Gather the lines below that include the string "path", copying each in full.

[DATA FOR THE TASK Boundary: Start]

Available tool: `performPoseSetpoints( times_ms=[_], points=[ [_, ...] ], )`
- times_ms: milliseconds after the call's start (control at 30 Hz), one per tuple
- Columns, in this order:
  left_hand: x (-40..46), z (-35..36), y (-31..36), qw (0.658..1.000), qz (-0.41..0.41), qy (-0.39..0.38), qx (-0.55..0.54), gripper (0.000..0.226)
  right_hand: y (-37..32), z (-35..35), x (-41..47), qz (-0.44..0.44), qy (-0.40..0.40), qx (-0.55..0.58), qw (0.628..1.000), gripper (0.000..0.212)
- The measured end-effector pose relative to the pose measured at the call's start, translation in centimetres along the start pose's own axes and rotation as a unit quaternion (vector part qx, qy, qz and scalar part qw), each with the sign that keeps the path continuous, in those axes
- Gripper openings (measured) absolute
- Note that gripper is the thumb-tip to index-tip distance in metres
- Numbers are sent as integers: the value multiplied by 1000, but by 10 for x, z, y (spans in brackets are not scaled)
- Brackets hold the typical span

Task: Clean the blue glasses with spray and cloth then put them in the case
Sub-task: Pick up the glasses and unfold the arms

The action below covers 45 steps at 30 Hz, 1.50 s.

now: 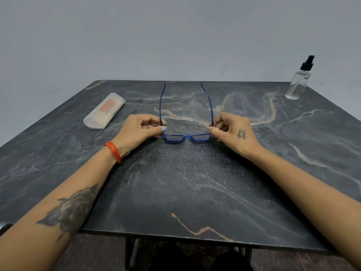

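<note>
Two hands, left [139, 128] and right [232, 130], pinch one blue glasses [186, 136]; one case [104, 111], one spray bottle [298, 81].

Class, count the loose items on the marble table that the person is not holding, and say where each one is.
2. The case lies on the table's far left; the spray bottle stands upright at the far right corner. No cloth is visible; it may be hidden.

soft, even, dim light; faint shadows under the forearms; wide-angle bending at the edges.
</note>
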<state>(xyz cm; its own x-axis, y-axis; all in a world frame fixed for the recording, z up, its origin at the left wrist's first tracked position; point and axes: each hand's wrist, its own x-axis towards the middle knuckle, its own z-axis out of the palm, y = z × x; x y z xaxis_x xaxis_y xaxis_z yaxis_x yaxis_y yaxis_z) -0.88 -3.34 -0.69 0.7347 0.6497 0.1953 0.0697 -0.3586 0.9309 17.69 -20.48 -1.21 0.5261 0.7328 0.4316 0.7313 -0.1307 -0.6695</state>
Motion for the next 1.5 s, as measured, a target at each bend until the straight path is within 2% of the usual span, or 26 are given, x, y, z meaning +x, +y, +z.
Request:
performPoseSetpoints(
  times_ms=[633,1100,1500],
  points=[
    [-4,-1,2,1000,-4,-3,27,18,-2,-3,-4,15,6,-21,1000,9],
    [-9,0,0,999,22,-8,45,23,-4,-5,-5,21,-10,-39,999,10],
    [-14,3,0,997,25,19,70,24,-11,-5,-12,31,1,-44,999,15]
  ],
)
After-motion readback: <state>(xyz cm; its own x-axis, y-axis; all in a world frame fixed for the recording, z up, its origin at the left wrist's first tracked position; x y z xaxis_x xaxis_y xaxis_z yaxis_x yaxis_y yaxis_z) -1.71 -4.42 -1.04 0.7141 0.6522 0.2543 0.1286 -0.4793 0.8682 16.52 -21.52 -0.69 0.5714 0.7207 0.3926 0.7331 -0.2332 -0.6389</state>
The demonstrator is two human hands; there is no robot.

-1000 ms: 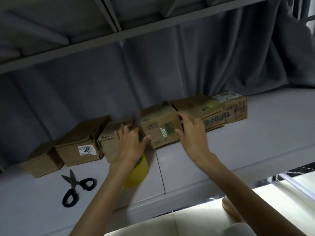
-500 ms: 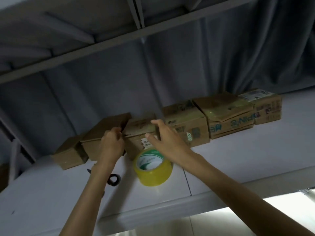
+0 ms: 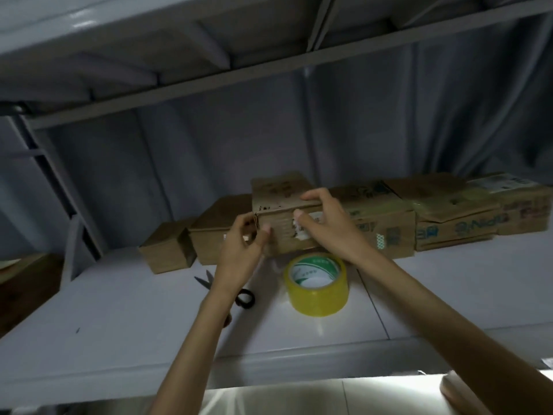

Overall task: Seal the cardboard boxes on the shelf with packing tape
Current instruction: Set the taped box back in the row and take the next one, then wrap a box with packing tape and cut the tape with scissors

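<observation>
shelf (image 3: 449, 295): big grey metal one, it carried pretty much everything, with another shelf board (image 3: 179, 55) overhead

curtain (image 3: 419, 115): grey fabric, hung behind the whole row

row of boxes: six cardboard ones lined up along the back of the shelf, most of them touching their neighbours

held box (image 3: 278, 193): sat higher and closer than the rest of the row, seemed lifted or tipped toward the camera, couldn't tell for sure; torn white label on its front face

box to the right (image 3: 386, 223): had a small green-and-white sticker on the front, sat right against the held one

next box over (image 3: 449, 217): lid looked crumpled, blue print on the side

far right box (image 3: 523, 211): white label on top, partly cut off by the frame edge

two boxes on the left: a medium one (image 3: 215, 226) and a small one (image 3: 164, 253) at the end, both plain

left hand (image 3: 239, 250): grip was on the left front corner of the held box, thumb pressed to the front face, fingers curled round the side

right hand (image 3: 329, 232): grip was clamped on the same box, fingers over the top front edge, thumb flat on the front by the torn label

tape roll (image 3: 316, 284): yellow, green-and-white core, stood flat on the shelf just in front of the held box and below the right hand, nobody touching it

scissors (image 3: 239, 292): black handles, lay on the shelf left of the tape, partly hidden behind the left wrist
</observation>
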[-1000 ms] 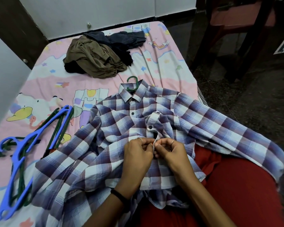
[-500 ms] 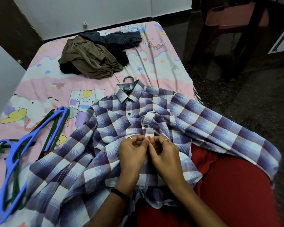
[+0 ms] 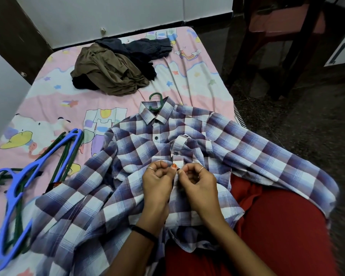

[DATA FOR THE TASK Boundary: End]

**ANSWER TO THIS TASK:**
- The measured end-effector pose relative to the pose measured at the call's start, translation in centimetres along the start pose's own axes and rotation as a unit quaternion (vector part qx, qy, qz and scalar part qw), each with the sign that keeps the path continuous, in those axes
Motion for the next 1.5 s, as measured, a target at each bend until the straight path is within 2% of the usual span, or 26 are given, x, y, z meaning +x, +y, +z.

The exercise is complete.